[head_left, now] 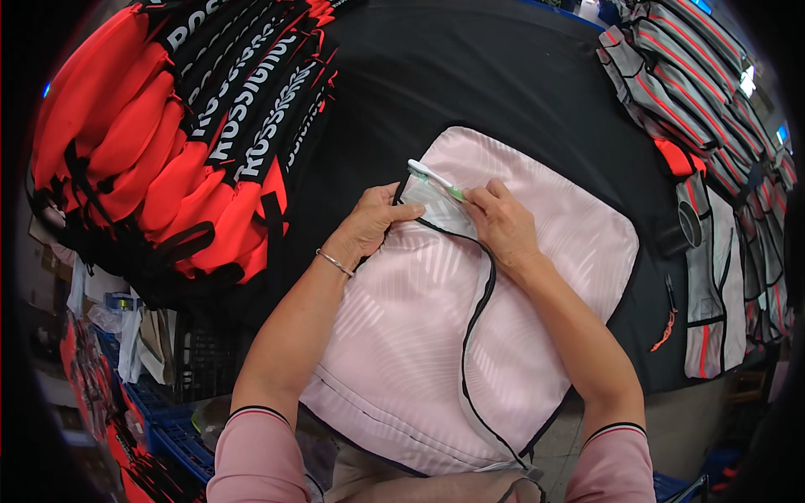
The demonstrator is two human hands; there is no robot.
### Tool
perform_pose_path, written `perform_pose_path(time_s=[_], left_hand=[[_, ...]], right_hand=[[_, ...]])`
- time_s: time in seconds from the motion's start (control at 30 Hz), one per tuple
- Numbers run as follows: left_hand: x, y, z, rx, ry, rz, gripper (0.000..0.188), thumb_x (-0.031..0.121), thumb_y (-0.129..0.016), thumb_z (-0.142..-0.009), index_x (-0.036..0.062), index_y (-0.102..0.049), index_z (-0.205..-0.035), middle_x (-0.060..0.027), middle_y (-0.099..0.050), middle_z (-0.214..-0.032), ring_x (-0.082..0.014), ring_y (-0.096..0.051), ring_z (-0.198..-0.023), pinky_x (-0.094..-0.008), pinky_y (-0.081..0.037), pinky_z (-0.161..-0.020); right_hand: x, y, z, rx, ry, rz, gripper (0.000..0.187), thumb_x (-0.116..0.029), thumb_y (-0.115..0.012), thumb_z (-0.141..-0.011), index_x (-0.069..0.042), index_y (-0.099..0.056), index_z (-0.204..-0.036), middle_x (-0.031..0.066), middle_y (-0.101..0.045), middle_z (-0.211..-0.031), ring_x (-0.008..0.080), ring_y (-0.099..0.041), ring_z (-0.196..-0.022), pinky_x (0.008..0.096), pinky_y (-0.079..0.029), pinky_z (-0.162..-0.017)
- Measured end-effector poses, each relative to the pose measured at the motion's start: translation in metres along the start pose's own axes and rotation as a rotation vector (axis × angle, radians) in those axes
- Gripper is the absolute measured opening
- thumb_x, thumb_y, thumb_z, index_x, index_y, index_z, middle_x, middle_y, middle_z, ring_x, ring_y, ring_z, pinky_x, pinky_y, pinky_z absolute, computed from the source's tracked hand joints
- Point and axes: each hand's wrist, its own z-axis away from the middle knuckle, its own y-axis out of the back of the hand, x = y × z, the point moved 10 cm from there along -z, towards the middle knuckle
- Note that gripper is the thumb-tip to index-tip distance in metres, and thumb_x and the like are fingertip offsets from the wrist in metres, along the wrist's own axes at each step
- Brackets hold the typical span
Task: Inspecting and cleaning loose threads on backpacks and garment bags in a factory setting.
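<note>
A pink patterned fabric piece (402, 335) with black edging, perhaps a bag or cover, lies in front of me and hangs over the table's near edge. My left hand (371, 220) pinches its black-edged far-left corner between thumb and fingers. Beside that corner, my right hand (503, 225) is closed on a white and green toothbrush (436, 180), whose head points up and left. The brush lies close over a paler folded part of the fabric; I cannot tell whether its bristles touch. A loose black-edged strip runs down the middle toward me.
Red and black bags (168, 159) are stacked at left on the black-covered table (394, 75). Grey bags with red stripes (688, 75) pile up at right, near a dark round cup (688, 225) and a thin tool with a red cord (668, 310). Blue crates (180, 440) stand lower left.
</note>
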Motion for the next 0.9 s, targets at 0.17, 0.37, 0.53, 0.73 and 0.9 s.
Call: perform_pose_path(time_s=[0.17,0.37,0.53,0.73,0.9], left_hand=[[-0.013,0.004,0.018,0.028,-0.037,0.065,0.043,0.001,-0.073,-0.081,-0.0073,-0.058,-0.12,-0.0092,-0.067,-0.107,-0.0132,-0.064,-0.094,-0.0256,-0.049,-0.09],[-0.019,0.003,0.051,0.083,-0.211,0.129,0.043,-0.001,-0.071,-0.082,-0.0093,-0.056,-0.121,-0.0111,-0.067,-0.11,-0.0135,-0.063,-0.097,-0.0247,-0.048,-0.091],[-0.007,0.007,0.07,0.186,-0.303,0.107,0.052,-0.003,-0.071,-0.079,-0.0128,-0.051,-0.126,-0.0122,-0.065,-0.114,-0.0129,-0.062,-0.101,-0.0239,-0.046,-0.093],[0.071,-0.039,0.131,0.689,-0.907,-1.005,0.073,0.001,-0.069,-0.068,0.0065,-0.047,-0.138,-0.016,-0.045,-0.142,-0.0337,-0.039,-0.134,-0.045,-0.03,-0.111],[0.031,-0.169,0.126,0.082,-0.992,-1.572,0.06,0.002,-0.064,-0.068,0.0192,-0.06,-0.125,0.0002,-0.065,-0.108,-0.0282,-0.045,-0.128,-0.0586,-0.008,-0.113]], right_hand=[[-0.002,0.015,0.035,-0.053,-0.03,0.087,0.013,-0.016,-0.06,-0.092,-0.009,-0.066,-0.1,0.0101,-0.056,-0.086,0.03,-0.062,-0.075,0.0403,-0.05,-0.064],[-0.018,0.037,0.114,-0.141,-0.077,0.298,0.011,-0.007,-0.055,-0.088,-0.007,-0.058,-0.099,0.0102,-0.053,-0.09,0.0334,-0.061,-0.061,0.0441,-0.051,-0.053],[-0.032,0.052,0.17,-0.291,-0.159,0.283,0.021,-0.002,-0.053,-0.085,-0.003,-0.055,-0.106,0.0119,-0.052,-0.092,0.0348,-0.062,-0.062,0.0449,-0.052,-0.055],[-0.049,0.064,0.215,-0.364,-0.22,0.222,0.026,-0.002,-0.053,-0.084,0.0,-0.054,-0.109,0.0133,-0.051,-0.093,0.0338,-0.062,-0.064,0.0444,-0.053,-0.055],[-0.046,0.065,0.22,-0.328,-0.217,0.228,0.028,-0.002,-0.054,-0.084,0.002,-0.055,-0.112,0.0137,-0.052,-0.094,0.0334,-0.063,-0.065,0.0437,-0.053,-0.054]])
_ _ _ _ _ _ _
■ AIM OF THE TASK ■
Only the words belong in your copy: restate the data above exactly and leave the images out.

■ WORKED SOLUTION ■
[head_left, now] 
The demonstrator is two human hands; there is no robot.
### Tool
perform_pose_path, written `perform_pose_path(time_s=[_], left_hand=[[_, ...]], right_hand=[[_, ...]])`
- time_s: time in seconds from the motion's start (control at 30 Hz), one per tuple
- Numbers run as follows: left_hand: x, y, z, rx, ry, rz, gripper (0.000..0.188), thumb_x (-0.031..0.121), thumb_y (-0.129..0.016), thumb_z (-0.142..-0.009), index_x (-0.036..0.062), index_y (-0.102..0.049), index_z (-0.205..-0.035), middle_x (-0.060..0.027), middle_y (-0.099..0.050), middle_z (-0.214..-0.032), ring_x (-0.082..0.014), ring_y (-0.096..0.051), ring_z (-0.198..-0.023), pinky_x (-0.094..-0.008), pinky_y (-0.081..0.037), pinky_z (-0.161..-0.020); right_hand: x, y, z, rx, ry, rz, gripper (0.000..0.187), thumb_x (-0.116..0.029), thumb_y (-0.115..0.012), thumb_z (-0.141..-0.011), index_x (-0.069..0.042), index_y (-0.099..0.056), index_z (-0.204..-0.036), middle_x (-0.031..0.066), middle_y (-0.101..0.045), middle_z (-0.211..-0.031), ring_x (-0.008..0.080), ring_y (-0.099..0.041), ring_z (-0.196..-0.022), pinky_x (0.008..0.096), pinky_y (-0.079..0.029), pinky_z (-0.162..-0.017)
- Measured end-effector poses, each relative to the pose measured at the motion's start: translation in metres along the start pose's own axes and rotation as a rotation vector (axis × angle, radians) in those axes
- Gripper is the absolute measured opening
- thumb_x, thumb_y, thumb_z, index_x, index_y, index_z, middle_x, middle_y, middle_z, ring_x, ring_y, ring_z, pinky_x, pinky_y, pinky_z absolute, computed from the source's tracked hand joints
- Point and axes: each hand's wrist, its own z-axis away from the middle knuckle, its own y-axis out of the back of the hand, x = y × z, the point moved 10 cm from there along -z, towards the middle knuckle
- Note that gripper is the thumb-tip to index-tip distance in metres, and thumb_x and the like are fingertip offsets from the wrist in metres, along the wrist's own axes at each step
- Brackets hold the typical span
Task: Inspecting and cleaning loose threads on backpacks and garment bags in a factory setting.
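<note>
A pink patterned fabric piece (402, 335) with black edging, perhaps a bag or cover, lies in front of me and hangs over the table's near edge. My left hand (371, 220) pinches its black-edged far-left corner between thumb and fingers. Beside that corner, my right hand (503, 225) is closed on a white and green toothbrush (436, 180), whose head points up and left. The brush lies close over a paler folded part of the fabric; I cannot tell whether its bristles touch. A loose black-edged strip runs down the middle toward me.
Red and black bags (168, 159) are stacked at left on the black-covered table (394, 75). Grey bags with red stripes (688, 75) pile up at right, near a dark round cup (688, 225) and a thin tool with a red cord (668, 310). Blue crates (180, 440) stand lower left.
</note>
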Motion for the next 0.9 s, targets at 0.17, 0.37, 0.53, 0.73 and 0.9 s.
Call: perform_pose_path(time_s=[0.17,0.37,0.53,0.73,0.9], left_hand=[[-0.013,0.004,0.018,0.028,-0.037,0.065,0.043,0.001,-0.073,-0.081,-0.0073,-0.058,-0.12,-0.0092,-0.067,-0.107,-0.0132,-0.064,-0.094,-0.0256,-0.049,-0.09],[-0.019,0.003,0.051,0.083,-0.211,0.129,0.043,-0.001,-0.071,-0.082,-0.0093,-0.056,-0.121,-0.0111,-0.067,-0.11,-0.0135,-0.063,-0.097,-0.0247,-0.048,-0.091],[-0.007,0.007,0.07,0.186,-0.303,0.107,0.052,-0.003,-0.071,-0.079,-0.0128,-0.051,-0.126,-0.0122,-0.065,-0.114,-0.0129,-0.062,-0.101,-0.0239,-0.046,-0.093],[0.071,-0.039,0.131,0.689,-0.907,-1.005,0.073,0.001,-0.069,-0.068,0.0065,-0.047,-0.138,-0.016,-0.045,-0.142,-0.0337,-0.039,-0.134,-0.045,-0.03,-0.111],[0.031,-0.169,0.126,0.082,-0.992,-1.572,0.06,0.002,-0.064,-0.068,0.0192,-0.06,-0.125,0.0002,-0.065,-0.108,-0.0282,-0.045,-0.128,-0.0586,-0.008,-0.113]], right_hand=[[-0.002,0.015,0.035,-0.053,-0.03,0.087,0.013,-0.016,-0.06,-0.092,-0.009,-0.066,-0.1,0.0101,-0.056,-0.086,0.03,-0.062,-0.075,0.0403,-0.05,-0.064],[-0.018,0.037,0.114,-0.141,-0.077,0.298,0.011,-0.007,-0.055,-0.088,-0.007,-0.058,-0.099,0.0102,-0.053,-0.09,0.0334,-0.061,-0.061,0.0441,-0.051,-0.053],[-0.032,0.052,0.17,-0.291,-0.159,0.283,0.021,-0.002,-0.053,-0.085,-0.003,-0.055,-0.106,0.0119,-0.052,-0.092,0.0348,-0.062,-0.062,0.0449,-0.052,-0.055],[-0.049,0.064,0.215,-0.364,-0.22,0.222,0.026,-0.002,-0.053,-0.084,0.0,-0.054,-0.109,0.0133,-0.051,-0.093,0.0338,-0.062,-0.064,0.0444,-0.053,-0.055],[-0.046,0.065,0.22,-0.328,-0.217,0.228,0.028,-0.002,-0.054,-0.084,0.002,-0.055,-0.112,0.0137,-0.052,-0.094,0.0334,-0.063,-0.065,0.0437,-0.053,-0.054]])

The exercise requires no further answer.